For many years Peter Buchan was the voice of Scotland's North-East fishing communities, dispensing wisdom and good humour in his poems and short stories which were published regularly from the mid-1940s to 1991. This book contains 116 short stories, including all those which appeared in Fit Like, Skipper?
A great interest in people provided the main source of his inspiration to write: 'Human naitur', he called it, and his observations around his home town of Peterhead, and further afield, in fishing ports such as Stornoway and Yarmouth, resulted in the many marvellous character studies now collected in this volume.
Peter Buchan was unique, writing mostly in the North-East dialect, exactly as he spoke it every day of his life. He was one of the caretakers of this rich and beautiful language and he used it with great skill to describe the lives of fisher folk.
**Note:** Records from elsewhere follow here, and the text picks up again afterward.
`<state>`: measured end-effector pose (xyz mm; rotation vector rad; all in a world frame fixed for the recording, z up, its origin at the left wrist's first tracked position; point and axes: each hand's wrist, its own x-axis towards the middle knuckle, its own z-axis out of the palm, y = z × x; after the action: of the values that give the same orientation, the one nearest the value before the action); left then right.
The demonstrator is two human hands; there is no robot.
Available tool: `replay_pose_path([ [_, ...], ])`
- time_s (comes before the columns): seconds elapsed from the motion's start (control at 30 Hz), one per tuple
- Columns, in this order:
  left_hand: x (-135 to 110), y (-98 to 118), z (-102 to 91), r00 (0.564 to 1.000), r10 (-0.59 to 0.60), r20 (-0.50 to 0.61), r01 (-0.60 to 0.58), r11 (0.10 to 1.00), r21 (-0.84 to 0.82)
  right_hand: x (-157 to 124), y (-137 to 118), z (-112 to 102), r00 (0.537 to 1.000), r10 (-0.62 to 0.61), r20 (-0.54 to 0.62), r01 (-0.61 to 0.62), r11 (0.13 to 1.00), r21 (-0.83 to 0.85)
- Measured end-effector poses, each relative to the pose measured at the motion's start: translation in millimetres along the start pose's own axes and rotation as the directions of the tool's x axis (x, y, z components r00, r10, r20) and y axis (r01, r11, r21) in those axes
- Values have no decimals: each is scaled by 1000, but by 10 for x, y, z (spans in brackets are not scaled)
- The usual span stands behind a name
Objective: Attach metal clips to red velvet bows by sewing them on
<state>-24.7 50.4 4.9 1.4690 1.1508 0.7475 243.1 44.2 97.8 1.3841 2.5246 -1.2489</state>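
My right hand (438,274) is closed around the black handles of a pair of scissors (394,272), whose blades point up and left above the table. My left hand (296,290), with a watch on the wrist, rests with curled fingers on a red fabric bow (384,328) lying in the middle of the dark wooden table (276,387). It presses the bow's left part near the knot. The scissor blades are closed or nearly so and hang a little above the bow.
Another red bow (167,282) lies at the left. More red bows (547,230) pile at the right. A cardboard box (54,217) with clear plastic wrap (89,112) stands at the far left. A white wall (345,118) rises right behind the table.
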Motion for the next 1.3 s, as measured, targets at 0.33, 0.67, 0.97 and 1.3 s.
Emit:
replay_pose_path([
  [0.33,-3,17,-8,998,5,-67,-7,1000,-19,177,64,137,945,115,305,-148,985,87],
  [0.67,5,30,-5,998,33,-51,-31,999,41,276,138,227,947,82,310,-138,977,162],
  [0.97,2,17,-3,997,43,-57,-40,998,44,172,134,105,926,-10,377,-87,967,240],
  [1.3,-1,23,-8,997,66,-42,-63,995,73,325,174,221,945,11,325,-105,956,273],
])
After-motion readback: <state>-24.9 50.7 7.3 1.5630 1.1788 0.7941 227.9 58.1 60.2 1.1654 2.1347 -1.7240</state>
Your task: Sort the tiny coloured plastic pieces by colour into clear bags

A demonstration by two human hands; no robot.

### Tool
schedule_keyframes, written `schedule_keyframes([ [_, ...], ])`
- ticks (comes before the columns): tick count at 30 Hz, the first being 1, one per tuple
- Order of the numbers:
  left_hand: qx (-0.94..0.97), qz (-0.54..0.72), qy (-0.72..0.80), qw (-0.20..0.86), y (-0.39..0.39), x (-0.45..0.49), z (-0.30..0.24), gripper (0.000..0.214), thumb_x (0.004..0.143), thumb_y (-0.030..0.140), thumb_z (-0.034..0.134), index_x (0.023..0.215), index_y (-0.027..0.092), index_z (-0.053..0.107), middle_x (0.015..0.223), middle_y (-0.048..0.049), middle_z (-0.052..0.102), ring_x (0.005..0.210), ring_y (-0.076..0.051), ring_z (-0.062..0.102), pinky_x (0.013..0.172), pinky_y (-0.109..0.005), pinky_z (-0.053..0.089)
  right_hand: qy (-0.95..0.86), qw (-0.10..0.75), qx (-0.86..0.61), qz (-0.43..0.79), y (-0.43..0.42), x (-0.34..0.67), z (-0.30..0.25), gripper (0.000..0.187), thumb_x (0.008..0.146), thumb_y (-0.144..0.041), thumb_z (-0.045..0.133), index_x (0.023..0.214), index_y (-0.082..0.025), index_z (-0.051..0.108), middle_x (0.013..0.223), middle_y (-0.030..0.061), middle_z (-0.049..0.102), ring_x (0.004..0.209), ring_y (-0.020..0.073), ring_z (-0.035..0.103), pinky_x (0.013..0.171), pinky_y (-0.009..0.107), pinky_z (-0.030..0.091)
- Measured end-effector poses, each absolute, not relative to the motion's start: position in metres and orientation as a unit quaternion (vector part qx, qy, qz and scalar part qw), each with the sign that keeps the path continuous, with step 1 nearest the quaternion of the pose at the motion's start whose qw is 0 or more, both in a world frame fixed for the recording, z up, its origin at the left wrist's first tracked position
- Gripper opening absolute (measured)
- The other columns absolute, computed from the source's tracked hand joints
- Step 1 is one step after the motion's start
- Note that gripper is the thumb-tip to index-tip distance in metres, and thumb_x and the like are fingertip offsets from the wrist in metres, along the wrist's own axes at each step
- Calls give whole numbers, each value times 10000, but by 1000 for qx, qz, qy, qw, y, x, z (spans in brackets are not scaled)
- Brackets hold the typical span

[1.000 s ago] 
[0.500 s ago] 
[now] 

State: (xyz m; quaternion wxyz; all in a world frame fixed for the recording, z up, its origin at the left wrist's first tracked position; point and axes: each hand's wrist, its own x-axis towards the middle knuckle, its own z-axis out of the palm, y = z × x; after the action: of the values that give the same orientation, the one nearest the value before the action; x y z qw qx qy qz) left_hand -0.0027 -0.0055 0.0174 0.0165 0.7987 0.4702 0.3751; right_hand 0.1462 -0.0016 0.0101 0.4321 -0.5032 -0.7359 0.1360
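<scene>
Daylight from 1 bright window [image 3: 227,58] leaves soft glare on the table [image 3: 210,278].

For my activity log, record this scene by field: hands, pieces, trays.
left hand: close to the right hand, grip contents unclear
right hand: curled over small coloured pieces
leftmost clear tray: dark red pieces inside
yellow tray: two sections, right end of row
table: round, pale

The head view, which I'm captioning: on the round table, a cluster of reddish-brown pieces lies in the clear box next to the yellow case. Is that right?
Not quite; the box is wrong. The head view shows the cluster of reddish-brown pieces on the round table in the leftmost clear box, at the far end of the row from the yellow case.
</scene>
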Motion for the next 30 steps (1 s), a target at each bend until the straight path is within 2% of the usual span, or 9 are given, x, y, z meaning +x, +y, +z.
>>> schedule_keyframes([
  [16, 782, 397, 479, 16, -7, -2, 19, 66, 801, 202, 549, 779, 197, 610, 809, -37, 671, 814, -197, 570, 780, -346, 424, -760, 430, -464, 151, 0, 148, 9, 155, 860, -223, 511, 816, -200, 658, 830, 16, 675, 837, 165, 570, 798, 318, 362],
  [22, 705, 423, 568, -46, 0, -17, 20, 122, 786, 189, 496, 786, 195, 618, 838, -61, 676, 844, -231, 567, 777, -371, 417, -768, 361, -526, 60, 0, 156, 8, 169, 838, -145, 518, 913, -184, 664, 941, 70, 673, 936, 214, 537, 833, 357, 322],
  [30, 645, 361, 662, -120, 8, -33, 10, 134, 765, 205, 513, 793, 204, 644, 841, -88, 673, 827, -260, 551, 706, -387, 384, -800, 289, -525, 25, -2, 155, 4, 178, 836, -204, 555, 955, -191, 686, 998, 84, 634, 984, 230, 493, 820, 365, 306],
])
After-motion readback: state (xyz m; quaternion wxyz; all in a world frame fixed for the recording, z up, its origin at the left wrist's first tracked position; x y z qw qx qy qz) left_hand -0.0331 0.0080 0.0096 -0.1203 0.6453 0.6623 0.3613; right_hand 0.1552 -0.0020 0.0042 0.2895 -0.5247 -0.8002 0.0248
Peter Buchan was born in Peterhead in 1917, the son of a fisherman. Educated at Peterhead Academy, he was off to sea on a fishing boat as soon as he left school at the age of sixteen and he spent most of his life amongst boats. In 1940 he married Agnes Cowe, a Peterhead quine.
After the war he started writing poems. A collection, Mount Pleasant, appeared in 1961 and reprinted six times. He then started to write short stories to portray the 'middle ground' in fisher life which had formerly been portrayed at the two extremes of either drunkenness or religious fanaticism and he found a large readership for his work at home and abroad. He broadcast regularly on radio and was interviewed several times on television. He was Vice-President of the Buchan Heritage Society from 1988-1990, then Patron until his death. He also edited five editions of the Society's magazine, Heirskip, from 1987-91.
Peter died on 12 December 1991 and is buried in Peterhead.
His Collected Poems and Short Stories were published in 1992.